Dr. Mehari Tekeste, Associate Professor, Director, Soil Machine Dynamics Laboratory at Iowa State University presents at the 2024 ATCx DEM.
Creating a virtual representation that serves as the real-time digital counterpart of grain biomass using the Discrete Element Method (DEM) and Computational Fluid Dynamics (CFD) techniques provides a promising methodology to predict mechanical and pneumatic fractionation of Whole-Plant-Corn (WPC) particles for food and biomass energy production. Applying digital twins and multi-physics coupling of DEM & CFD allows for accelerated design analysis of mechanical and pneumatic machine systems for energy-efficient value-added biomass fractionation.

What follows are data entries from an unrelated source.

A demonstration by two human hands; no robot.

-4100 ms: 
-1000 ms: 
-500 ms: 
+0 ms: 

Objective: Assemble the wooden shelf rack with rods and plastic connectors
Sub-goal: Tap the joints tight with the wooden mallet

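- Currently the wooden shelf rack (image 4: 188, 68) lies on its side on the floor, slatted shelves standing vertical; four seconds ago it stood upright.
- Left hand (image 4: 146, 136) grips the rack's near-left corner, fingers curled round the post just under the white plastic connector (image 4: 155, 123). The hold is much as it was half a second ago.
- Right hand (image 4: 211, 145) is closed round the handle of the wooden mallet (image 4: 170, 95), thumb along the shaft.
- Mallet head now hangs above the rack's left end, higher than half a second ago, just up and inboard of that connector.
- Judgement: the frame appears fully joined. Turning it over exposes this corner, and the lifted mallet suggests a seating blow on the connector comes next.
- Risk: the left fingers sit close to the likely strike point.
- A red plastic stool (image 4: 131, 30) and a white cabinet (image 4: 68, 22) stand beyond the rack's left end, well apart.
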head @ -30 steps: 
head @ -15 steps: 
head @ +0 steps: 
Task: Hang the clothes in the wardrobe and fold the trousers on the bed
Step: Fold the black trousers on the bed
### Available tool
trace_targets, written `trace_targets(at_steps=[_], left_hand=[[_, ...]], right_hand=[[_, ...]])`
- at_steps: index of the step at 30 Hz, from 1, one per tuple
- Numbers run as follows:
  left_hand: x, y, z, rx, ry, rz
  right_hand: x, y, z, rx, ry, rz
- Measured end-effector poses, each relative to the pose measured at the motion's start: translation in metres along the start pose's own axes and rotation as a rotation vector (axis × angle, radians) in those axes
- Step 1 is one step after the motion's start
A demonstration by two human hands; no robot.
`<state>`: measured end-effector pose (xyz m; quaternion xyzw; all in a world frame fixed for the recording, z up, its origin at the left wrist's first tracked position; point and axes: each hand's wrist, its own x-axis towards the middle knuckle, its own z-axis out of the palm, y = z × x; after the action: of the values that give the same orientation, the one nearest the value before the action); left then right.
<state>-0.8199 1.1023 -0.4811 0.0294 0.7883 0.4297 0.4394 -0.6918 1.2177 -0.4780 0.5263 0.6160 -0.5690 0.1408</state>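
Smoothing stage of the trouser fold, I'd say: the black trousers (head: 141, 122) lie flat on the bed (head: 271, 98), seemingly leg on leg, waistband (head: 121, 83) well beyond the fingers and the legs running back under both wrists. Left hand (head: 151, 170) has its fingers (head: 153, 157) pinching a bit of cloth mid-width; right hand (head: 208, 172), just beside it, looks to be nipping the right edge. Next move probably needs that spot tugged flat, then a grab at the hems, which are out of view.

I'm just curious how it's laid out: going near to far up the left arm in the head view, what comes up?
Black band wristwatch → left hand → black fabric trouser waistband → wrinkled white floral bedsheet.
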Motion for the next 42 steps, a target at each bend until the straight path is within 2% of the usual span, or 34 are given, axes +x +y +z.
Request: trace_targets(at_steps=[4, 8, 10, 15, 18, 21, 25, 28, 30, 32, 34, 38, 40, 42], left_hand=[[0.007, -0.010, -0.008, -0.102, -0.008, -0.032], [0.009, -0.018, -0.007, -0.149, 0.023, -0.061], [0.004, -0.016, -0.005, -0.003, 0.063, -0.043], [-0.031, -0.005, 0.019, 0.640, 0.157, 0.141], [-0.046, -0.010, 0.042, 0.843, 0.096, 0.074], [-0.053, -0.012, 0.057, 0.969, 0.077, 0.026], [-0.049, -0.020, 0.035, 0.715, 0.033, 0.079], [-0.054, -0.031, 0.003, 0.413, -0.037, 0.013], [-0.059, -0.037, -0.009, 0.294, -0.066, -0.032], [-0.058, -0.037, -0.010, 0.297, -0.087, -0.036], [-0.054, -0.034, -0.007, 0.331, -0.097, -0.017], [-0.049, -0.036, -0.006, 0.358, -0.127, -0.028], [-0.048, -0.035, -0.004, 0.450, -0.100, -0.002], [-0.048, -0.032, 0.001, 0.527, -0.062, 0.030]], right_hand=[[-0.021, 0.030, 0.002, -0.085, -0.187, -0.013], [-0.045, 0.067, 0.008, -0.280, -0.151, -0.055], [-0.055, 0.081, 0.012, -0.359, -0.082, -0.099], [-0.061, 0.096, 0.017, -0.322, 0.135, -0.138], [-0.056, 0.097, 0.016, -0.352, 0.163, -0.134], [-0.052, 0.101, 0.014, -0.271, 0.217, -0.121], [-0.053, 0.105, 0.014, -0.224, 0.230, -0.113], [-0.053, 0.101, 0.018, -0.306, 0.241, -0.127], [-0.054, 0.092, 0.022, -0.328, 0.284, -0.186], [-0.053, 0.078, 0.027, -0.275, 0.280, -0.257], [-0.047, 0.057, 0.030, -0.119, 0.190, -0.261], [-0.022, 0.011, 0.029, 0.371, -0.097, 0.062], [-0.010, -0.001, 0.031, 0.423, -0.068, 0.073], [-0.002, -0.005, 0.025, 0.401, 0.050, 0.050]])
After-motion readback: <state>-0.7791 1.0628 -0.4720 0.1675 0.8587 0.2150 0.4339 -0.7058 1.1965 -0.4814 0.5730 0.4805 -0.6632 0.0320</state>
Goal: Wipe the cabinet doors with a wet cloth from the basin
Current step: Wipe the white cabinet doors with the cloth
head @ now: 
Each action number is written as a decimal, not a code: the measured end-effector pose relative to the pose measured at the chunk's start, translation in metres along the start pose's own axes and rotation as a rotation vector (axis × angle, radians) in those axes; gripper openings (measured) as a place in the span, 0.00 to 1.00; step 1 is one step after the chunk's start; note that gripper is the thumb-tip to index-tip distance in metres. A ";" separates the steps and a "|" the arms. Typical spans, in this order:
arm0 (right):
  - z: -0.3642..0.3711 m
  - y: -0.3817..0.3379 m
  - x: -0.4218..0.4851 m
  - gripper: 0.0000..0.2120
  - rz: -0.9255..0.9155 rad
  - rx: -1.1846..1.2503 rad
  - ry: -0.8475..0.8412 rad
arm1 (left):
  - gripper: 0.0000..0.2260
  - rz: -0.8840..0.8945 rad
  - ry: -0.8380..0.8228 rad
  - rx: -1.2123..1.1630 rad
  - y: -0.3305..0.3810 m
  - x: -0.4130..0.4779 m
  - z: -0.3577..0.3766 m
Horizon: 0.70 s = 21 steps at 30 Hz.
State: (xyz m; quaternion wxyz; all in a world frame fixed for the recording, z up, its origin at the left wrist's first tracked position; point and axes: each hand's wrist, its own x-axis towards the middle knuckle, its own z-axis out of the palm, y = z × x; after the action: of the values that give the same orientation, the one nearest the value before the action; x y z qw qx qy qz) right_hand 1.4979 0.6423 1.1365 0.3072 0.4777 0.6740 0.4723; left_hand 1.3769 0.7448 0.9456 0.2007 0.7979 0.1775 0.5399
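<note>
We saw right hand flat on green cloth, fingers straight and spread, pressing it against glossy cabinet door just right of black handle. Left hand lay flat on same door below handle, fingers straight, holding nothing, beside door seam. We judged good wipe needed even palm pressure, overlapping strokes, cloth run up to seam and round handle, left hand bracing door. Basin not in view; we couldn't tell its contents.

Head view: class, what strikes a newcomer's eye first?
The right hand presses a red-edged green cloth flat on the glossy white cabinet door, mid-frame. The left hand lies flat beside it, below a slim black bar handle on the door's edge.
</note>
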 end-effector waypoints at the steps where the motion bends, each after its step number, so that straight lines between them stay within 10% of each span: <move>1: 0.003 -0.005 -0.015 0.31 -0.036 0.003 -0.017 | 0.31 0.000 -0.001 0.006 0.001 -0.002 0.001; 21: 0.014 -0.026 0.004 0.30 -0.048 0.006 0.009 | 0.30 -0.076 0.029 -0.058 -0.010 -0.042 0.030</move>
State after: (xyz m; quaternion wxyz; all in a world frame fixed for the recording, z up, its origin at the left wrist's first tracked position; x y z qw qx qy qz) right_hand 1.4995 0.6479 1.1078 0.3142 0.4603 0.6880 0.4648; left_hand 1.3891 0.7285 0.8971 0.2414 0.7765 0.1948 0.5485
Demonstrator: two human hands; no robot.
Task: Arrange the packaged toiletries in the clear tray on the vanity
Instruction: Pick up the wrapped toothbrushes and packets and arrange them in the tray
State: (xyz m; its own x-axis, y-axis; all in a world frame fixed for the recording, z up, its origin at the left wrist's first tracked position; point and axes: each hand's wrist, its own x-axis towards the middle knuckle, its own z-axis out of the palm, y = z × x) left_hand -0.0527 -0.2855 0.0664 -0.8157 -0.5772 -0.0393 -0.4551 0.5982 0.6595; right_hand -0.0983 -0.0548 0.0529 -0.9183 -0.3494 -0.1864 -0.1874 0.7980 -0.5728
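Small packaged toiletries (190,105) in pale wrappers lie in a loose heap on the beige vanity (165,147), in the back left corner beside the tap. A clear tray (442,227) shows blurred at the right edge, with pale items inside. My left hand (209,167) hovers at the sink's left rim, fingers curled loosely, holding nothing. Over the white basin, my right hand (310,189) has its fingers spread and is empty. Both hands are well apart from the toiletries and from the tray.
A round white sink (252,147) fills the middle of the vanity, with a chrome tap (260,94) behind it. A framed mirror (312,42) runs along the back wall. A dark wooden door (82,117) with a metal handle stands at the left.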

Complex shapes of WPC particles (kernel, husk, and stalk) were modeled in Altair EDEM using spherical and cuboid primate shapes after applying Gaussian multivariate regression and bootstrap sampling from axial dimension data of WPC particles. Applying meta-model regression and inverse optimization techniques, DEM predicted the mass percent of the WPC anatomical fractions at a 3% mean percent relative error compared to ASABE standard mechanical sieving data. Using Altair EDEM - Altair AcuSolve multi-physics modeling of vertical wind tunnel and ¼ scaled cleaning shoe systems, pneumatic separation efficiencies of kernel, husk, and stalk were successfully predicted with a mean percent relative error of 15%. Using spherical and cuboid EDEM approximates and systematic calibration of WPC particles, DEM-CFD modeling techniques simulated WPC materials' mechanical and pneumatic fractionation, enhancing the development of digital twins of crop-harvesting processes.